Kiran is the name of the day.
The other Kiran, Kiran Chetry, in another thread attracted a lot of visitors and coincidentally, heard about this Kiran, Kiran Desai, for the first time today, hearing her interview on WNYC radio. She is the daughter of a famous Indian novelist Anita Desai. Her book The Inheritance of Loss, taking place in Kalimpong and New York City, is selling like hot cake.
Me no literate but just sharing the news with you all literates..........
The Inheritance of Loss
by Kiran Desai
Synopses & Reviews
Publisher Comments:Kiran Desai's first novel, Hullabaloo in the Guava Orchard, was published to unanimous acclaim in over twenty-two countries. Now Desai takes us to the northeastern Himalayas where a rising insurgency challenges the old way of life. In a crumbling, isolated house at the foot of Mount Kanchenjunga lives an embittered old judge who wants to retire in peace when his orphaned granddaughter Sai arrives on his doorstep. The judge's chatty cook watches over her, but his thoughts are mostly with his son, Biju, hopscotching from one New York restaurant job to another, trying to stay a step ahead of the INS, forced to consider his country's place in the world. When a Nepalese insurgency in the mountains threatens Sai's new-sprung romance with her handsome Nepali tutor and causes their lives to descend into chaos, they, too, are forced to confront their colliding interests. The nation fights itself. The cook witnesses the hierarchy being overturned and discarded. The judge must revisit his past, his own role in this grasping world of conflicting desires-every moment holding out the possibility for hope or betrayal. A novel of depth and emotion, Desai's second, long-awaited novel fulfills the grand promise established by her first.

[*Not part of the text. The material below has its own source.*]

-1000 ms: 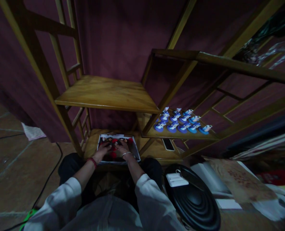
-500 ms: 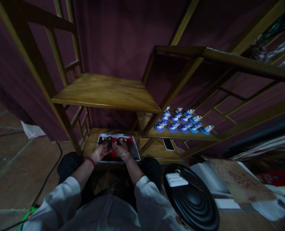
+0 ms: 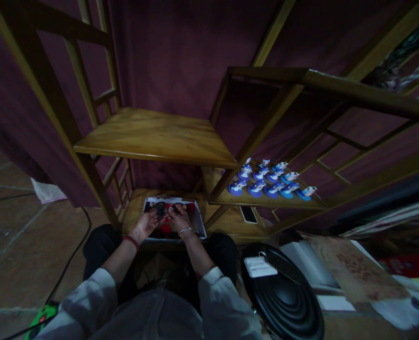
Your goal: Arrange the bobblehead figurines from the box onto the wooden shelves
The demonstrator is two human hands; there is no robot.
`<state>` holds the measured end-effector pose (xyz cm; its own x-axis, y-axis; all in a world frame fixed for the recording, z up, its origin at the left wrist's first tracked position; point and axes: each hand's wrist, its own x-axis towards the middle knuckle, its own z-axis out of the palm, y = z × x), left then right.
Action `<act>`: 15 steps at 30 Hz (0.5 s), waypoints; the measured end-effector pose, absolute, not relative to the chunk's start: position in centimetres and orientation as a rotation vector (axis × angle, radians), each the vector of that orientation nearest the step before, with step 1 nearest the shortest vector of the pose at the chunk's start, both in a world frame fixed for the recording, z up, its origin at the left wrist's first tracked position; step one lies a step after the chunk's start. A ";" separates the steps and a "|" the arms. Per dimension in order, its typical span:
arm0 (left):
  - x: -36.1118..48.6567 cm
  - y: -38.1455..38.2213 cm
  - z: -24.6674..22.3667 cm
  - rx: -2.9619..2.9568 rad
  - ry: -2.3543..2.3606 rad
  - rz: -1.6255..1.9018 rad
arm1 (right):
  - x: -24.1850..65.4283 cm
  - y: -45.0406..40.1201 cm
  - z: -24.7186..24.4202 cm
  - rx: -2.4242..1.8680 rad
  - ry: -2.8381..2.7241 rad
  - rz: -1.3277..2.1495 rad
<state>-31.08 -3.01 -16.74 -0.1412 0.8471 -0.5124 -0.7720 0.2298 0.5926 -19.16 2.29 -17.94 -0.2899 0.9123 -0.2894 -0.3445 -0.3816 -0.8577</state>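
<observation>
A shallow white box (image 3: 199, 226) sits on the low wooden shelf between my knees. Small dark and red figurines (image 3: 191, 207) lie inside it, too dim to tell apart well. Over the box's left half, my left hand (image 3: 148, 223) is closed around a small black figurine (image 3: 160, 208). My right hand (image 3: 180, 219), close beside it, pinches at a small dark piece with a pale spot (image 3: 173, 208), perhaps part of the same figurine. The fingers partly hide both pieces. A red round thing (image 3: 166, 228) shows below, between the hands.
Several blue-and-purple figurines (image 3: 257, 188) stand in rows on the right shelf. A phone (image 3: 248, 215) lies beneath them. Above the box juts a wooden shelf (image 3: 159, 134). A black ridged stool (image 3: 287, 297) carrying a white case (image 3: 260, 267) stands right. A cable (image 3: 75, 262) crosses the floor left.
My hands have drawn slightly apart over the box, and the black figurine at my left fingers shows more clearly. The view has shifted very slightly.
</observation>
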 end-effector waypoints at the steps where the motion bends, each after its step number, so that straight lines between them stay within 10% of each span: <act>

Synopsis: Kiran Desai's first novel, Hullabaloo in the Guava Orchard, was published to unanimous acclaim in over twenty-two countries. In her second novel, Desai takes us on a journey to the town of Kalimpong, a mountain hamlet high in the northeastern Himalayas, perched at the foot of misty Mount Kachendzonga, where an embittered old judge wants to retire in peace with his beloved pooch, Mutt, at his side. However these plans are interrupted when the judge's orphaned granddaughter Sai arrives on the doorstep of his large, crumbling house when the nuns of St. Augustine's convent school feel they can do no more. The judge's chatty cook fondly embraces Sai, along with others from the town's colorful Anglo-Indian community, who tell her about the town's past, and her own, over tea and biscuits. A tender balance has held this verdant, beautiful region — nestled among Nepal, Sikkim, and Bhutan — together for some time, but a growing Nepalese insurgency is threatening to shatter the status quo. When Sai falls for her handsome Nepalese tutor, Gyan, the turmoil comes home to roost. A novel of such depth and emotion, hilarity and imagination, Desai's second, long-awaited novel fulfills the grand promise established by her first.